Work item ▸ Your response should be the complete listing, copied exactly.

*** Data extract ***

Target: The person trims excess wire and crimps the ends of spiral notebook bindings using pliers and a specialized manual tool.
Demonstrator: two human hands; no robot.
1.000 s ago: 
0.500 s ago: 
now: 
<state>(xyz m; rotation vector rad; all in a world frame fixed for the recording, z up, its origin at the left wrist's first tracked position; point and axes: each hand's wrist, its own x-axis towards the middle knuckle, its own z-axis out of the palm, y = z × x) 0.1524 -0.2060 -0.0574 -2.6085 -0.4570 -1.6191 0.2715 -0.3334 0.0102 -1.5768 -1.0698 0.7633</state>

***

Response to this exercise ▸
Target: The person trims excess wire and crimps the ends of spiral notebook bindings using pliers and a specialized manual tool.
Demonstrator: two human hands; no robot.
1.000 s ago: 
0.500 s ago: 
now: 
<state>(xyz m; rotation vector rad; all in a world frame fixed for the recording, z up, its origin at the left wrist's first tracked position; point and axes: each hand's wrist, its own x-axis towards the middle knuckle, its own z-axis out of the palm, y = z × x) 0.1524 -0.2060 -0.0574 -2.6085 -0.4570 -1.6191 0.2715 -0.3334 0.0102 -1.5768 -1.0698 0.7633</state>

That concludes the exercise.